Biocontrôle : toxicité équivalente voire supérieure à leurs homologues de synthèse

  • Dans le cas du biocontrôle, « si l’expertise confirme que la plupart des substances et organismes dits de biocontrôle présentent une faible persistance et une faible écotoxicité, quelques-uns font néanmoins exception », mettent en exergue l’Inrae et Ifremer.
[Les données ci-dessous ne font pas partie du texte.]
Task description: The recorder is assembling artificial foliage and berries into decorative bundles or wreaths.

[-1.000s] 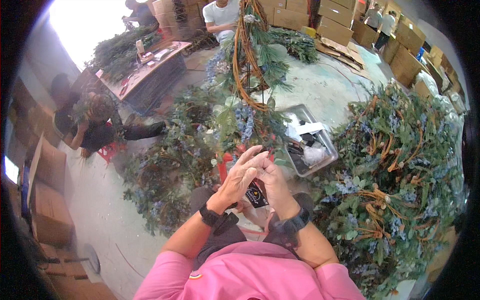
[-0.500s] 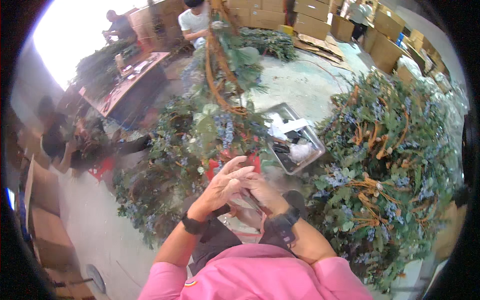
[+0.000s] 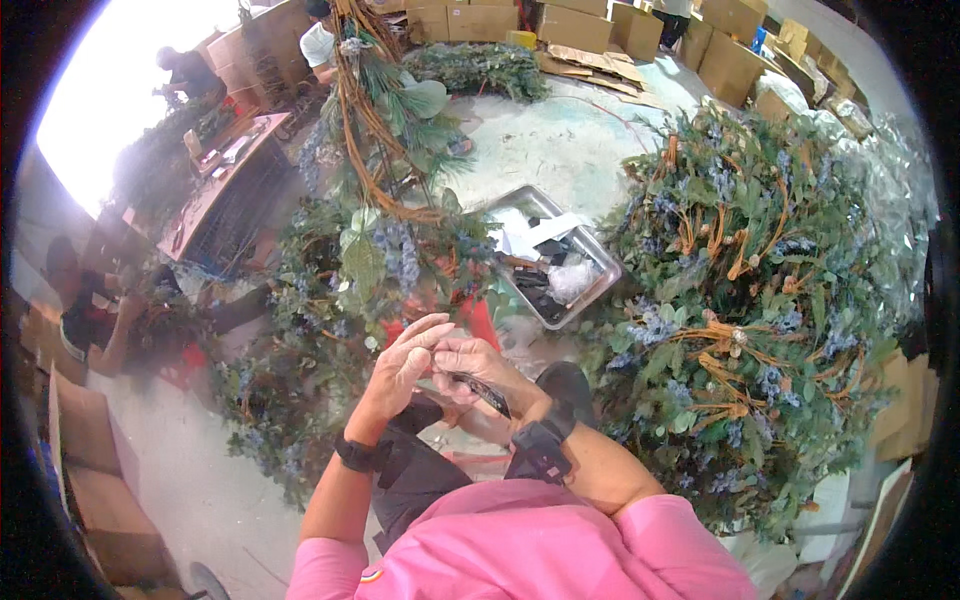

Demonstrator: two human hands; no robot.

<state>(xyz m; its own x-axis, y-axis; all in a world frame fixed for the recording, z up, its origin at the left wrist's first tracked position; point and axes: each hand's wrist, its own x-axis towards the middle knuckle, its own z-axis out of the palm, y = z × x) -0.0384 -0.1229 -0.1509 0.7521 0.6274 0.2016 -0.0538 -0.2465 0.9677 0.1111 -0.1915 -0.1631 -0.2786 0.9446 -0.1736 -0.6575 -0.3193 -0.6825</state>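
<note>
My two hands meet in front of my lap, above the floor between my knees. My left hand (image 3: 401, 370) is closed, its fingers long and pressed together beside my right hand's fingertips; what it pinches, if anything, is too small to make out. My right hand (image 3: 490, 370) is closed around a slim dark-handled hand tool (image 3: 485, 393), whose working end is hidden by my fingers. Just beyond them hangs a garland (image 3: 395, 250) of green leaves, pine sprigs, blue blossoms and brown vine stems. Red material (image 3: 480, 322) shows behind my fingers.
A metal tray (image 3: 612, 270) with papers, a clear plastic bag and dark items lies ahead right. At my right rises a large heap of garlands (image 3: 740, 300). A worktable (image 3: 225, 180) stands far left, cardboard boxes (image 3: 480, 22) at the back. Other people sit or stand around.
The whole view has shifted, so the garland and tray sit farther left. My hands stay together, and more of the dark tool shows below my right hand.
</note>
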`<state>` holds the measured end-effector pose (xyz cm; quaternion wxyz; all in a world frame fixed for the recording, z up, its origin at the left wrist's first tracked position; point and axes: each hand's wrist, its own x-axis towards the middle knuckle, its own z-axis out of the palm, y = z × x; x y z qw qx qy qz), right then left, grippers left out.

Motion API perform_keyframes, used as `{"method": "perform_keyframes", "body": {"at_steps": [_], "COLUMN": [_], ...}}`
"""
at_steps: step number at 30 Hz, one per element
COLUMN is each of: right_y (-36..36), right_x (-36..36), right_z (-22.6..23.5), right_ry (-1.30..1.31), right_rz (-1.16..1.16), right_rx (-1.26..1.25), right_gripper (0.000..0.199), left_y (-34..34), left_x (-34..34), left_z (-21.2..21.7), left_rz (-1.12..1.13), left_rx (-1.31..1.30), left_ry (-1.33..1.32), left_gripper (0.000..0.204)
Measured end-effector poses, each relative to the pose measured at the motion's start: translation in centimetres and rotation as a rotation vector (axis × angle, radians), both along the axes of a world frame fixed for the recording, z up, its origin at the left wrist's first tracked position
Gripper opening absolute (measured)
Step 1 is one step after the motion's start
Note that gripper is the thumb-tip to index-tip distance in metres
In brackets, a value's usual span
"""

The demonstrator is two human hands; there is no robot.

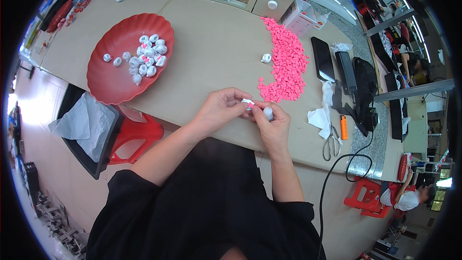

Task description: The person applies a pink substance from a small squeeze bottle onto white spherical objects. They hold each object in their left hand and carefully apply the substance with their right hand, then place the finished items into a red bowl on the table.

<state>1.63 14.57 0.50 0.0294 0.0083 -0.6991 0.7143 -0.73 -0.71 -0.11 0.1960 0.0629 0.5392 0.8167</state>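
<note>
My left hand and my right hand meet at the table's near edge. Between their fingertips they pinch a small white piece with a pink spot. My right hand also curls around a small round white piece. Just beyond my hands lies a long heap of small pink pieces. One loose white piece rests beside that heap. A red scalloped dish at the left holds several white pieces.
A dark phone, black devices with a cable, scissors, an orange lighter and crumpled tissue lie at right. A red stool and lined bin stand left. Another person sits far right.
</note>
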Motion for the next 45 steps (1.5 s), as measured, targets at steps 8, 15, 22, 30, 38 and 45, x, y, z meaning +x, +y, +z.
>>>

Certains produits de biocontrôle (comme l’abamectine ou le spinosad) « montrent une persistance et/ou une toxicité équivalente(s) voire supérieure(s) à celles de leurs homologues de synthèse ». L’expertise collective souligne aussi que l’utilisation d’organismes vivants dans le biocontrôle peut conduire à leur échappement conduisant à une baisse de la biodiversité (exemple de la coccinelle arlequin).
     

Les effets cocktails sous-estimés

  • « La réglementation européenne de mise sur le marché et d’utilisation des produits phytopharmaceutiques est une des plus exigeantes au monde », reconnaissent les experts qui estiment néanmoins qu’elle « ne prend pas suffisamment en compte la complexité des effets sur la biodiversité et sous-estime l’effet cocktail des substances qui se mélangent et se cumulent dans l’environnement ».
     

Le rôle des modalités d’application et des aménagements paysagers

  • L’expertise confirme par ailleurs que les modalités d’application des pesticides ainsi que certains aménagements paysagers (bandes enherbées, haies…) permettent de limiter la contamination de l’environnement et ses impacts.
     
  • La part relative des pesticides dans l’érosion de la biodiversité est difficile à un établir dans un contexte multifactoriel associant plusieurs types de pressions chimique, physique (destruction de l’habitat par exemple), et biologique, tiennent à souligner l’Inrae et l’Ifremer.

 

A l’issue de cette expertise collective, les deux Instituts soulignent la nécessité de « promouvoir des stratégies de recherche plus intégrées pour permettre la prise en compte de la réalité complexe des expositions aux pesticides et de leurs effets ».

 

Les pratiques et systèmes agricoles font l’objet d’une autre expertise
« L’expertise ne traite pas des pratiques et systèmes agricoles, notamment ceux qui sont susceptibles d’assurer la protection des cultures sans recours aux produits phytopharmaceutiques », notent l’Inrae et l’Ifremer. Ces thématiques dont l’objet de travaux conduits en parallèle, notamment via l’expertise scientifique collective sur l’utilisation de la diversité des couverts végétaux pour réguler les bioagresseurs dont les résultats seront rendus à l’automne 2022, et le programme de recherche Cultiver et protéger autrement.